Aim of the task> Show every line from the data below that includes "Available".

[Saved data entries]
'''

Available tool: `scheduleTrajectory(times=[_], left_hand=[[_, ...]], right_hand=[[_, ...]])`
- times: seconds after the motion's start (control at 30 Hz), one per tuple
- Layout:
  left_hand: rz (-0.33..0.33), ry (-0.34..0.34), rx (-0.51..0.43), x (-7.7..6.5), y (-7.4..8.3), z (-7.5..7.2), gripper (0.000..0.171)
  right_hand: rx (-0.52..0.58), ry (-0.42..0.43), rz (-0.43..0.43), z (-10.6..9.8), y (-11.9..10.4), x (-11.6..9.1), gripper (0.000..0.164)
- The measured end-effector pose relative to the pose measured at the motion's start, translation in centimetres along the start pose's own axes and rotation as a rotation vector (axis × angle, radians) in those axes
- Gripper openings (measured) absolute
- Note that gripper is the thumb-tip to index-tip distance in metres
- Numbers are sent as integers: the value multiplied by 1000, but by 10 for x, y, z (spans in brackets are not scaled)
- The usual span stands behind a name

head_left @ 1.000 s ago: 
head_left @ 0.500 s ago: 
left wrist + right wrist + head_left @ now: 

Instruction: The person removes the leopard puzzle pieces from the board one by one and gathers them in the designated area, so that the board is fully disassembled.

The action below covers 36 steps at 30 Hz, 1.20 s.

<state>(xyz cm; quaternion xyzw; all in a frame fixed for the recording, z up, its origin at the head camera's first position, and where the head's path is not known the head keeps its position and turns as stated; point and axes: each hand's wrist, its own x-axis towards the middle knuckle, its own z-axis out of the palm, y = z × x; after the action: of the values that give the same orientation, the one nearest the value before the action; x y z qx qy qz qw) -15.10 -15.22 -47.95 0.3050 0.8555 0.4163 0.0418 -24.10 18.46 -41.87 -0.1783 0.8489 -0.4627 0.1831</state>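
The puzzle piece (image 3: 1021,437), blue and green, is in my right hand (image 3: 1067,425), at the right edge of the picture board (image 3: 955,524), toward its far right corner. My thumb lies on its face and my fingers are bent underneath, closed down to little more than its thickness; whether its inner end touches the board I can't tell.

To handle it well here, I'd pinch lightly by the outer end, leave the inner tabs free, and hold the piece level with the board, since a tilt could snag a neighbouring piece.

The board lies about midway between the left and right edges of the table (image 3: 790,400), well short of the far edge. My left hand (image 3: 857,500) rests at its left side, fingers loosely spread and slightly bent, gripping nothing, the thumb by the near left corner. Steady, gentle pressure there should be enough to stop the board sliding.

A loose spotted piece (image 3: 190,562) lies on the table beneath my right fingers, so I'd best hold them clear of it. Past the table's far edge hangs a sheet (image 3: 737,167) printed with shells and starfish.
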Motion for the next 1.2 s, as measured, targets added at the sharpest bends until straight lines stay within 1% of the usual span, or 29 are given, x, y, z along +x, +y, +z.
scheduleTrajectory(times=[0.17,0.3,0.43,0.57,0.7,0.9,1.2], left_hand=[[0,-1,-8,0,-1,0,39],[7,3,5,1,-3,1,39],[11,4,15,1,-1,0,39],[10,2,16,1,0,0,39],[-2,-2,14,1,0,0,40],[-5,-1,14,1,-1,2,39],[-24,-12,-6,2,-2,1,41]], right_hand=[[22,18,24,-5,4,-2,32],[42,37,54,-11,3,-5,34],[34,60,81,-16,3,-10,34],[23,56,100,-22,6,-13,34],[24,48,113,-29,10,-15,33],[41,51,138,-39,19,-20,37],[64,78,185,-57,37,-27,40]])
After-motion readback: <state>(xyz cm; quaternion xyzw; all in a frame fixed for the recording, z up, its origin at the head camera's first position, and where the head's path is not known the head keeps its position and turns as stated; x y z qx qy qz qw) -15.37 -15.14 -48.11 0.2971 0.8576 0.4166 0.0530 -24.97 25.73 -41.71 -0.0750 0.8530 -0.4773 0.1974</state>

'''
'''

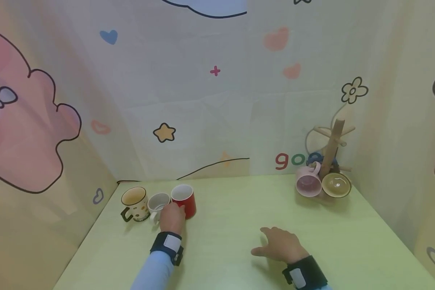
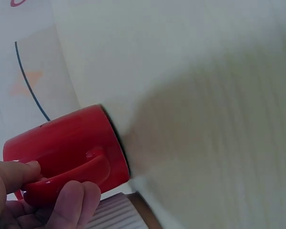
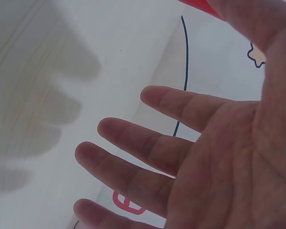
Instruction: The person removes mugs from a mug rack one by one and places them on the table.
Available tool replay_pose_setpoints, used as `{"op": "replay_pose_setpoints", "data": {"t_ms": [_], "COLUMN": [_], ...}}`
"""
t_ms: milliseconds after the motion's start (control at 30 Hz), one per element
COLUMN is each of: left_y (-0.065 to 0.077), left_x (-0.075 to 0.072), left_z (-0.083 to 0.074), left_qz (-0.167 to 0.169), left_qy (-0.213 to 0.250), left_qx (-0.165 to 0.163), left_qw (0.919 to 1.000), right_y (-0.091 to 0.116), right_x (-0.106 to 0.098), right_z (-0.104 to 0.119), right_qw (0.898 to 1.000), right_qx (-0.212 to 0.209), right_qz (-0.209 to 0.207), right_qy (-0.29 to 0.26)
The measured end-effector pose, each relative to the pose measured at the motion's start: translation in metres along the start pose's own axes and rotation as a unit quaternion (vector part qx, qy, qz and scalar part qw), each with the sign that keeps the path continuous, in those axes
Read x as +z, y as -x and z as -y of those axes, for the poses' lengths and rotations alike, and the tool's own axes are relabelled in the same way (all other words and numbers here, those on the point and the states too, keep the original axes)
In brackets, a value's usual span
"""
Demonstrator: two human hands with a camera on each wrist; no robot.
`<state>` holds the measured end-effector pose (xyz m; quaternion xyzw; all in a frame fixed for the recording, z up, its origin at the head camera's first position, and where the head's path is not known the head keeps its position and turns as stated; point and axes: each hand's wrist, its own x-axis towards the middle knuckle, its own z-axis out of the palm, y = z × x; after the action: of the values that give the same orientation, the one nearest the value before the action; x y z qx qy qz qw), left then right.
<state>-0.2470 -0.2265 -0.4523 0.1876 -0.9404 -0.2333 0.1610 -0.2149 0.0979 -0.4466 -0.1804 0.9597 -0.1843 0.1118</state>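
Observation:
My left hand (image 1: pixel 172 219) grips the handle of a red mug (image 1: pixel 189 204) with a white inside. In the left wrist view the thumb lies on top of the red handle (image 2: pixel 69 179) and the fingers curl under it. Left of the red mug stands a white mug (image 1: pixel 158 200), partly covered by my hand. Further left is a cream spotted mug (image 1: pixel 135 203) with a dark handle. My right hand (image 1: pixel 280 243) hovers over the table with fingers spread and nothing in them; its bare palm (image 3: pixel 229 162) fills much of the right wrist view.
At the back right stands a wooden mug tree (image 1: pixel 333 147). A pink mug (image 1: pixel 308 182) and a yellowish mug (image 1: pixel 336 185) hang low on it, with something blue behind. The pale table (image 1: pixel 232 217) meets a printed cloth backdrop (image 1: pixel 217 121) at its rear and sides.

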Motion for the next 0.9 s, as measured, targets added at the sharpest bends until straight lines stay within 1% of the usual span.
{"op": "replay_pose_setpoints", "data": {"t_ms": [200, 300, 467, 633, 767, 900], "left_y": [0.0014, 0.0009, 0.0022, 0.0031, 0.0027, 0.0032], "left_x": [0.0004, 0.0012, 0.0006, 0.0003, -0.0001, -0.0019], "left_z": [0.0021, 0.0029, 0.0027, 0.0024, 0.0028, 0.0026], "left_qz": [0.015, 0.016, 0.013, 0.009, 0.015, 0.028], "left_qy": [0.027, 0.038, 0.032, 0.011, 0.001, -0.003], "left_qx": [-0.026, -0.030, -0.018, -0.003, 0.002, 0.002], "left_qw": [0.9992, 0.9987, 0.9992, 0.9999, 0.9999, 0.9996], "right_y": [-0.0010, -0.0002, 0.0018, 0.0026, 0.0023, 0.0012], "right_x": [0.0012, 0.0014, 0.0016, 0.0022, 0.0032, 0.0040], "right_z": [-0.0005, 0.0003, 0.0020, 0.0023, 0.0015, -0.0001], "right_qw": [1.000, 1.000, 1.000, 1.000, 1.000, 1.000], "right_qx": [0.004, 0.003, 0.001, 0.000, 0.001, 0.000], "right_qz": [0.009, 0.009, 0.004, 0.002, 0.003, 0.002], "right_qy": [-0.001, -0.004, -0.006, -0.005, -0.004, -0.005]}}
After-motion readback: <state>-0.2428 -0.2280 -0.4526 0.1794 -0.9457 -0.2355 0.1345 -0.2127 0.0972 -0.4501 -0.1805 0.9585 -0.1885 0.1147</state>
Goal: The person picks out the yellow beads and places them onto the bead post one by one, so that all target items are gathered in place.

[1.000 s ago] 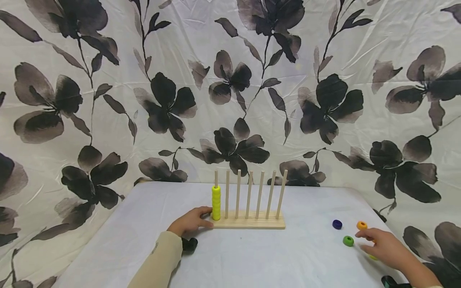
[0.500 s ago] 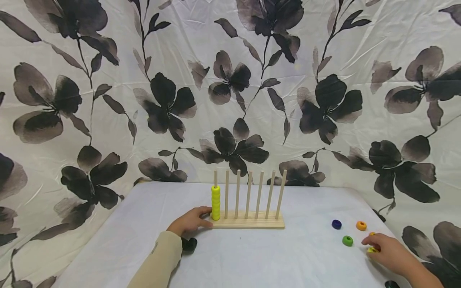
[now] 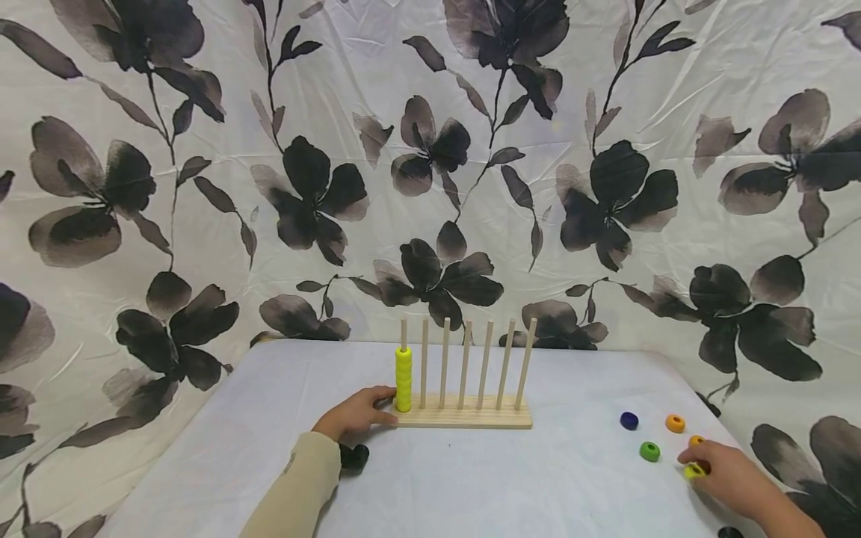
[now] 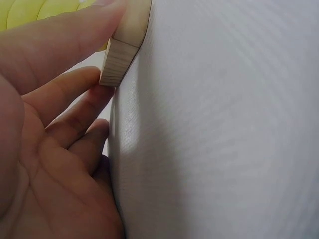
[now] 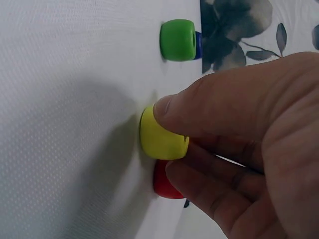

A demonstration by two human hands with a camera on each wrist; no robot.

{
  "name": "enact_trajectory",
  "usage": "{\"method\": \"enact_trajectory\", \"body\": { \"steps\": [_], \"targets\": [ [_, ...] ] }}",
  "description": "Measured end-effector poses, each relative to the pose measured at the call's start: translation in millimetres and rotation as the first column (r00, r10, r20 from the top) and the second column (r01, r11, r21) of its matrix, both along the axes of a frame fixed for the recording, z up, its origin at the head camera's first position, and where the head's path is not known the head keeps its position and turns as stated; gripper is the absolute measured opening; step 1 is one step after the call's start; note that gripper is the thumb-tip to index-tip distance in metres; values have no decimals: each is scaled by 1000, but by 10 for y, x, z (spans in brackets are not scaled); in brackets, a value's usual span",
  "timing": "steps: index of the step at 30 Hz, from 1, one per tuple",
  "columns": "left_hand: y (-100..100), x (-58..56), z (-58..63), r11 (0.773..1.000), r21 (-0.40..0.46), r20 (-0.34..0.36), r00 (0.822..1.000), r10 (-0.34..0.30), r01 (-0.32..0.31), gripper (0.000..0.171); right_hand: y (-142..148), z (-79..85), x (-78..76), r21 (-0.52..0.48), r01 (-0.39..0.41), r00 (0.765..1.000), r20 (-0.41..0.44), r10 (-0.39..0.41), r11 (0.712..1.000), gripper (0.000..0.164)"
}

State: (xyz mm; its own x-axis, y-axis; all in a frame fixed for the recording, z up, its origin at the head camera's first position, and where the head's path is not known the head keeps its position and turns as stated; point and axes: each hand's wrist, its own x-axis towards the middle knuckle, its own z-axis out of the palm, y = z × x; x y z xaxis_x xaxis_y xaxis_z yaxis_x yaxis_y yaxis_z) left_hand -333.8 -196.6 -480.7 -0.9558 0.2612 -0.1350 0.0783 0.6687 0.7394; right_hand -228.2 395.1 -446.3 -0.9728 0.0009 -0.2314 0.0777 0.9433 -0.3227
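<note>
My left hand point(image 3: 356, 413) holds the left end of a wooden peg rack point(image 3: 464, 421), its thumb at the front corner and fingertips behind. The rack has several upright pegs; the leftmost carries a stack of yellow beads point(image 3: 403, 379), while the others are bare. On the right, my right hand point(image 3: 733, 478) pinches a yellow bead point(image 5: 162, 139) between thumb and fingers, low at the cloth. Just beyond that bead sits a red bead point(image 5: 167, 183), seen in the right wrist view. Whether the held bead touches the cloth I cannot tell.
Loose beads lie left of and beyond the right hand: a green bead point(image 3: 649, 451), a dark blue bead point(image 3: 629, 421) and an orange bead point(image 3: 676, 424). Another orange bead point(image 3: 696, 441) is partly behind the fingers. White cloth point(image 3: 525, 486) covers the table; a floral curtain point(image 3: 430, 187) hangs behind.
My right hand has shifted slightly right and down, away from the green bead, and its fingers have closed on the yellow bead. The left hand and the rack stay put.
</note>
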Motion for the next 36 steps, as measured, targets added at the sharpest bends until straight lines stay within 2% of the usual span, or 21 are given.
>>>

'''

Solution to this task>
Available tool: `scheduleTrajectory(times=[_], left_hand=[[_, ...]], right_hand=[[_, ...]])`
Available tool replay_pose_setpoints, used as `{"op": "replay_pose_setpoints", "data": {"t_ms": [_], "COLUMN": [_], ...}}`

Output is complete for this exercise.